Acknowledgement sent to Sam Halliday <sam.halliday <at> gmail.com>:
New bug report received and forwarded. Copy sent to bug-gnu-emacs <at> gnu.org. (Sat, 29 Jun 2019 12:15:02 GMT) Full text and rfc822 format available.

Message #5 received at submit <at> debbugs.gnu.org (full text, mbox):

From: Sam Halliday <sam.halliday <at> gmail.com>
To: bug-gnu-emacs <at> gnu.org
Subject: 26.2; SMIE does not request forward tokens when point is at point-max
Date: Sat, 29 Jun 2019 13:14:01 +0100
SMIE (via a `indent-for-tab-command') does not request forward tokens
from the lexer when point is at `point-max'.

This might sound like a strange bug report: why should smie expect
there to be any tokens when it is already at point-max? The answer is:
virtual tokens. For example, Haskell may have many closing curly
brackets that live at the end of the buffer.

A workaround is to add a few stray newlines to the end of any buffer
that uses SMIE for indentation. Then SMIE will request the next tokens
(even thought there is only whitespace left until the end of the
buffer) and will receive at least one of those virtuals.

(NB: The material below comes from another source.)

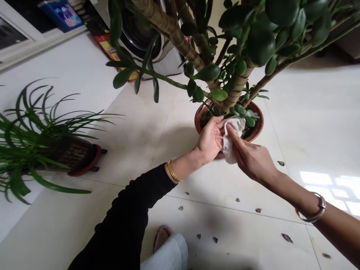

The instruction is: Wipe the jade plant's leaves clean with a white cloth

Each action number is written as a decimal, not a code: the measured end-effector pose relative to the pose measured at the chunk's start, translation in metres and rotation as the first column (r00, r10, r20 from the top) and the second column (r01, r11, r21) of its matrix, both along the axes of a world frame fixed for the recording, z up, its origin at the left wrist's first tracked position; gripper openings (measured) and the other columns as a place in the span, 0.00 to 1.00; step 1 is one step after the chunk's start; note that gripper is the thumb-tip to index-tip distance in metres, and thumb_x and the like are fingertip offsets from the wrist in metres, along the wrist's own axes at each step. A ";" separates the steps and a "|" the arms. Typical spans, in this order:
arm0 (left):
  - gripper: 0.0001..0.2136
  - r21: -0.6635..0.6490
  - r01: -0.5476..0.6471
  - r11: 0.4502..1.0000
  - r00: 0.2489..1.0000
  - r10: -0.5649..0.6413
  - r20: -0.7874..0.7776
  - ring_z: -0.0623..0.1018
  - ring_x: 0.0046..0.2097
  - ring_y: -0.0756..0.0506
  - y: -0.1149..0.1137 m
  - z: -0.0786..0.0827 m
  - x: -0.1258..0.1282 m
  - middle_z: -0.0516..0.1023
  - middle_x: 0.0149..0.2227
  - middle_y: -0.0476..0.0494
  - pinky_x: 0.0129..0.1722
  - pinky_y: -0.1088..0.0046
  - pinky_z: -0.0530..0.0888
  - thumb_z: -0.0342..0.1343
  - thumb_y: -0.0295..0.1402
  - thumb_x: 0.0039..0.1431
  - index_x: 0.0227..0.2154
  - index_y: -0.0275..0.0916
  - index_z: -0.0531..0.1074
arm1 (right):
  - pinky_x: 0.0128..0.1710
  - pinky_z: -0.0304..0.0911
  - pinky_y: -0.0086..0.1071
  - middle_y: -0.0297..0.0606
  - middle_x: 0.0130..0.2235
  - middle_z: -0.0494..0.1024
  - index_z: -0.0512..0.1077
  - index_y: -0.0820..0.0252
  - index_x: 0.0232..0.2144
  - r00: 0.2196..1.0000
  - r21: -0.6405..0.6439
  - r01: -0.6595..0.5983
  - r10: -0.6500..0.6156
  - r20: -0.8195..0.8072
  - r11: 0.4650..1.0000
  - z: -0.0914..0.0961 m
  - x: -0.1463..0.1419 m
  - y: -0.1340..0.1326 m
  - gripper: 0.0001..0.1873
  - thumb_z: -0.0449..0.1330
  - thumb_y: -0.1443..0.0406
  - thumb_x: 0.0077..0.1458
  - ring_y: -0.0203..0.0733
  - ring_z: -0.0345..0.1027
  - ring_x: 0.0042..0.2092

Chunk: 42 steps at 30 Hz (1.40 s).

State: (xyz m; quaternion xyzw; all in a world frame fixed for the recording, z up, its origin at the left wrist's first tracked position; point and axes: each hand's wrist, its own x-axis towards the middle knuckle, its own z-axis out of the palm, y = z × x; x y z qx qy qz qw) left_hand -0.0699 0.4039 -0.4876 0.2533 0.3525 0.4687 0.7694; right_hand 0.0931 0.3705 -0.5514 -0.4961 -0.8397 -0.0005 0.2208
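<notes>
In the head view, the left hand [211,138] is reaching to the middle of the frame, palm turned upward and fingers curling in against a white cloth [230,152]; whether those fingers are pinching anything behind it, I cannot tell. The right hand [254,159], coming from the lower right, is pinching the cloth between thumb and fingers. Both hands are working over the near side of a reddish pot [259,131], right of centre, from which a thick-stemmed plant [234,88] is spreading across the top of the frame. Small dry scraps [287,237] are lying on the floor [242,247] in the lower right, and a long-leaved plant [47,120] is standing at left.

Judging by the grip, the hands are probably wiping a low leaf, though the cloth is hiding what lies beneath. The next move seems to be calling for light pressure from the right hand, with the left steadying from behind.
</notes>
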 end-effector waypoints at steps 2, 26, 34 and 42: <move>0.21 0.008 0.012 1.000 1.000 -0.012 0.003 0.82 0.60 0.36 0.000 -0.001 -0.001 0.87 0.52 0.38 0.62 0.57 0.75 0.50 0.40 0.68 0.56 0.40 0.80 | 0.23 0.59 0.29 0.38 0.37 0.84 0.45 0.56 0.79 0.997 0.030 -0.077 0.077 -0.012 0.997 -0.003 0.003 -0.004 0.37 0.45 0.64 0.73 0.40 0.73 0.27; 0.10 -0.156 0.019 0.988 0.999 -0.026 -0.045 0.73 0.69 0.39 -0.024 -0.003 -0.003 0.80 0.59 0.37 0.72 0.59 0.67 0.53 0.35 0.71 0.40 0.40 0.78 | 0.27 0.65 0.29 0.43 0.45 0.86 0.57 0.57 0.76 0.996 0.082 -0.090 0.091 -0.017 0.993 -0.017 0.058 0.008 0.32 0.47 0.64 0.73 0.42 0.79 0.35; 0.10 -0.159 0.045 0.986 0.999 -0.041 0.025 0.65 0.75 0.37 -0.012 -0.008 0.013 0.75 0.67 0.42 0.75 0.53 0.63 0.51 0.38 0.70 0.43 0.43 0.77 | 0.28 0.62 0.33 0.45 0.45 0.84 0.66 0.59 0.72 0.999 -0.006 -0.032 0.032 -0.013 0.999 -0.015 0.054 0.031 0.30 0.45 0.62 0.73 0.45 0.76 0.36; 0.15 -0.194 0.020 0.981 0.996 -0.003 0.091 0.70 0.72 0.41 -0.007 -0.004 0.017 0.77 0.65 0.42 0.76 0.61 0.59 0.50 0.38 0.68 0.50 0.43 0.77 | 0.27 0.57 0.34 0.44 0.46 0.85 0.63 0.57 0.73 0.997 0.037 -0.028 0.025 0.072 0.999 -0.015 0.047 0.033 0.30 0.44 0.62 0.74 0.44 0.76 0.35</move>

Information forwarded to bug-gnu-emacs <at> gnu.org:
bug#36432; Package emacs. (Sat, 29 Jun 2019 12:24:02 GMT) Full text and rfc822 format available.

Message #8 received at 36432 <at> debbugs.gnu.org (full text, mbox):

From: Eli Zaretskii <eliz <at> gnu.org>
To: Sam Halliday <sam.halliday <at> gmail.com>
Cc: 36432 <at> debbugs.gnu.org
Subject: Re: bug#36432: 26.2;
 SMIE does not request forward tokens when point is at point-max
Date: Sat, 29 Jun 2019 15:23:11 +0300
> From: Sam Halliday <sam.halliday <at> gmail.com>
> Date: Sat, 29 Jun 2019 13:14:01 +0100
> 
> SMIE (via a `indent-for-tab-command') does not request forward tokens
> from the lexer when point is at `point-max'.
> 
> This might sound like a strange bug report: why should smie expect
> there to be any tokens when it is already at point-max? The answer is:
> virtual tokens. For example, Haskell may have many closing curly
> brackets that live at the end of the buffer.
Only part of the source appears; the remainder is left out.